Directions for this task: Using the data below, return the stretch from the line that contains "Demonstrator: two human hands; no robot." through the line that contains "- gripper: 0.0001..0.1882", both included, exactly as it stands and nothing beyond it.

Start of Block

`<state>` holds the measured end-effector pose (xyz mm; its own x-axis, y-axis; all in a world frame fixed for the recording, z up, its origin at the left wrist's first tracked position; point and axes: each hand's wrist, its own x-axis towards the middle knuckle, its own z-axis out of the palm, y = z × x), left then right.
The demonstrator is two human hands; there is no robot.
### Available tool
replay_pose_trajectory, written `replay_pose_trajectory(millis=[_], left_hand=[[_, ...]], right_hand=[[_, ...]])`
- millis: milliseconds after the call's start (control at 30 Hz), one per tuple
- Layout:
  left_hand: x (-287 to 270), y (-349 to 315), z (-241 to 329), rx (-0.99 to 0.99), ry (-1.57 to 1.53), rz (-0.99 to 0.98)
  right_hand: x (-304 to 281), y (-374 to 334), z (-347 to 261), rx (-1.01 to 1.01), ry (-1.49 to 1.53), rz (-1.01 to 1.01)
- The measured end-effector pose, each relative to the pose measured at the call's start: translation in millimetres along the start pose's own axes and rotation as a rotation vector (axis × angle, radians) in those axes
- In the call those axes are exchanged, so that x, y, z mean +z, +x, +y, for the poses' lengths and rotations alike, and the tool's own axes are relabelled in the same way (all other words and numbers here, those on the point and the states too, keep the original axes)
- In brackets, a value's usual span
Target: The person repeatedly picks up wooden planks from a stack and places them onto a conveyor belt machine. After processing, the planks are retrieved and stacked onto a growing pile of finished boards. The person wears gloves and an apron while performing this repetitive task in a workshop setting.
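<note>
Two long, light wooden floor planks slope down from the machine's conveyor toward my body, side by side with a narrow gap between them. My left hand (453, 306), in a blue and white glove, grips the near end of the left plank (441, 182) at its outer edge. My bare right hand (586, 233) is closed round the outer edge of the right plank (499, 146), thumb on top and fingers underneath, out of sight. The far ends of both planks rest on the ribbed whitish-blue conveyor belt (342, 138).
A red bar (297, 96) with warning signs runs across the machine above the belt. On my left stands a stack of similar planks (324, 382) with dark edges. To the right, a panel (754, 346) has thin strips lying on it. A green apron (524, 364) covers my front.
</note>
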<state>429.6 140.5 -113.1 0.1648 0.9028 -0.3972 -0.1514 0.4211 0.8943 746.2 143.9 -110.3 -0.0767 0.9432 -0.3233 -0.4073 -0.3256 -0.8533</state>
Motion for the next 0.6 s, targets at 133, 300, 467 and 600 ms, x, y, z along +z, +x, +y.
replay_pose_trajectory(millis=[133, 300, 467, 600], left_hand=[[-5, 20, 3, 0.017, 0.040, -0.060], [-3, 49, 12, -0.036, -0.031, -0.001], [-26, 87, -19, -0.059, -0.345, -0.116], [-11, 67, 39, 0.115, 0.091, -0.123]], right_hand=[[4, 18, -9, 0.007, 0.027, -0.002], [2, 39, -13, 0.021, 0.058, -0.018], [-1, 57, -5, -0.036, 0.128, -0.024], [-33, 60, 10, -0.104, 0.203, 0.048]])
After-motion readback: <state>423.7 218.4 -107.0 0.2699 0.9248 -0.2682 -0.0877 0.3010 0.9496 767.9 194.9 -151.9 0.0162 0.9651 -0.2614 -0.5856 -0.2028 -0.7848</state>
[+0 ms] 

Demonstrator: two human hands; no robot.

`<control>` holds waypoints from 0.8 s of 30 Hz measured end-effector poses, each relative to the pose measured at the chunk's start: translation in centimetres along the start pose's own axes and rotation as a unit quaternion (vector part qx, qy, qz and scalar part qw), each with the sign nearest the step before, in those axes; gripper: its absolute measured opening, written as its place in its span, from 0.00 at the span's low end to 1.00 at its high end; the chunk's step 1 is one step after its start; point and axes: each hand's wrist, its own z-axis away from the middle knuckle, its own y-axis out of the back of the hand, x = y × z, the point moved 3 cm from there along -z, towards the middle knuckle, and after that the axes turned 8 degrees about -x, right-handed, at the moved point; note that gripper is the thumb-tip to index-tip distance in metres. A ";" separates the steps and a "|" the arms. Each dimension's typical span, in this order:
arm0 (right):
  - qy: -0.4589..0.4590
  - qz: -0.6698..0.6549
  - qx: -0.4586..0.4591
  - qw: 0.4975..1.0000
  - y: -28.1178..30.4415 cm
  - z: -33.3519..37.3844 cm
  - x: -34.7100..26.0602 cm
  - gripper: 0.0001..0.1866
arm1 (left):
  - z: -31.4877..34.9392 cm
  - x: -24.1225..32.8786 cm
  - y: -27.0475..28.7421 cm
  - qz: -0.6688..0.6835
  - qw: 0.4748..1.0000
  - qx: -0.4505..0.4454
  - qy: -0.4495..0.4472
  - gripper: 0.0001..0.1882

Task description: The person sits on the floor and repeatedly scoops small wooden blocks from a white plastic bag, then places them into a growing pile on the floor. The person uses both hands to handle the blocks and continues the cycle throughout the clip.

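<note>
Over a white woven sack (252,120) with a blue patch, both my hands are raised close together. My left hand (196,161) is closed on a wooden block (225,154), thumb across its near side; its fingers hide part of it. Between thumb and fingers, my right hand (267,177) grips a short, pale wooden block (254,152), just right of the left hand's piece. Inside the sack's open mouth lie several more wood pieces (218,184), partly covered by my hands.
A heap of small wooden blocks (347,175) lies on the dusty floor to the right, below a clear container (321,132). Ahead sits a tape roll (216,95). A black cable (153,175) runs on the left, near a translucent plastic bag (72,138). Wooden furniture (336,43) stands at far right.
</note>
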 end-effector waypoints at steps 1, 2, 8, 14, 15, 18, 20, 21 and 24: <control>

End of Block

Response area:
Demonstrator: two human hands; no robot.

`<control>` holds waypoints from 0.8 s of 30 Hz measured end-effector poses, each relative to the pose measured at the chunk's start: translation in centimetres along the start pose's own axes and rotation as a unit quaternion (vector part qx, qy, qz and scalar part qw), each with the sign nearest the step before, in those axes; gripper: its absolute measured opening, written as its place in its span, from 0.00 at the span's low end to 1.00 at its high end; the chunk's step 1 is one step after its start; point and axes: each hand's wrist, its own z-axis away from the middle knuckle, its own y-axis out of the back of the hand, x = y × z, the point moved 3 cm from there along -z, towards the middle knuckle, and after that the axes turned 8 degrees about -x, right-handed, at the moved point; note that gripper is the thumb-tip to index-tip distance in metres. A ";" separates the steps and a "|" the arms. Each dimension's typical span, in this order:
arm0 (right):
  - qy: -0.4589..0.4590
  - qz: -0.6698..0.6549
  - qx: -0.4586..0.4591
  - qw: 0.4975..1.0000
  - y: -28.1178..30.4415 cm
  - z: -33.3519..37.3844 cm
  - x: -34.7100..26.0602 cm
  - gripper: 0.0001..0.1866
arm1 (left):
  - z: -31.4877..34.9392 cm
  - x: -24.1225..32.8786 cm
  - y: -27.0475..28.7421 cm
  - qz: -0.6688..0.6835
  - qw: 0.4748..1.0000
  - qx: -0.4505..0.4454
  - qy: -0.4495..0.4472
  - gripper: 0.0001..0.1882

What the exercise required is now complete.